It’s late, she knows, but the blonde still winces at the digital three digits that glare at her from the too-bright screen of her phone. She doesn’t answer as her fingers swipe over the screen, clicking a password into place and drawing up her contacts, searching for advice higher than her own. A number on the screen rings once before it’s picked up.

“What did you find out?” The voice is desperate, rushed. Worried. The spike of sympathy she feels matches with her own worry, and she can only imagine Cub staying up all night waiting to hear any kind of word about his partner, his hands fidgeting in a search for something he can’t find.
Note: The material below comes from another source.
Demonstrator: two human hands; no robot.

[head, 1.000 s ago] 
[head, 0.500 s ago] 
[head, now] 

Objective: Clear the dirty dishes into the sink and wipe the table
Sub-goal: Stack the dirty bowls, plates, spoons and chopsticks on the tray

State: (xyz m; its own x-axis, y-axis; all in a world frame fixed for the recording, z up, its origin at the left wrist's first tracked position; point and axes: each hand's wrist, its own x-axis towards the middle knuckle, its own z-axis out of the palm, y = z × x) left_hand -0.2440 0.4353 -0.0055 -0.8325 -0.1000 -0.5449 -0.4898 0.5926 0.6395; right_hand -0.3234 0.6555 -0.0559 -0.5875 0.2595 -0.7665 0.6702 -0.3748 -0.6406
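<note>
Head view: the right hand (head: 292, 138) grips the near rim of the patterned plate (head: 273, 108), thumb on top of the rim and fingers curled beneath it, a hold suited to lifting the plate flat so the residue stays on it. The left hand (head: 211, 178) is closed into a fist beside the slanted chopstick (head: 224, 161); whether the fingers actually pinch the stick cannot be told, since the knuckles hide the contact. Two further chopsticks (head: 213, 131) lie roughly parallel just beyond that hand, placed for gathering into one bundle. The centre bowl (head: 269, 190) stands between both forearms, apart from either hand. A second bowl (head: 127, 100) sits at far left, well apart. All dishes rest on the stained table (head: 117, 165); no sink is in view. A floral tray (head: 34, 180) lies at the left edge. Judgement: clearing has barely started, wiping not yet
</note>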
There’s a muffled meow from further away, she’s guessing his lap, and she changes that mental image to him stress-petting Jellie. His voice goes muffled as well, but she can still make out the words as he talks to the cat, reassuring her that they’re looking for her owner, that False is calling about exactly that.

“Not a lot, but we have a start.” False tells him, hearing a shuffling as he scrambles to press the phone fully back to his face to hear. “We need to head to some port city south of here, the guy said it was full of factories? I can tell you the rest in person.”

“Is he alive?” The question is instant, and from the silence, she knows he’s holding his breath.

“As far as we know, yes.”

There’s a stuttered sigh, something equally torn between relief and just continued stress. It’s the sound of a weight being lifted, but compared to the worry still on him, it’s only as much as a little rock compared to a mountain. But it’s a start, just like everything else laid out ahead of them from here.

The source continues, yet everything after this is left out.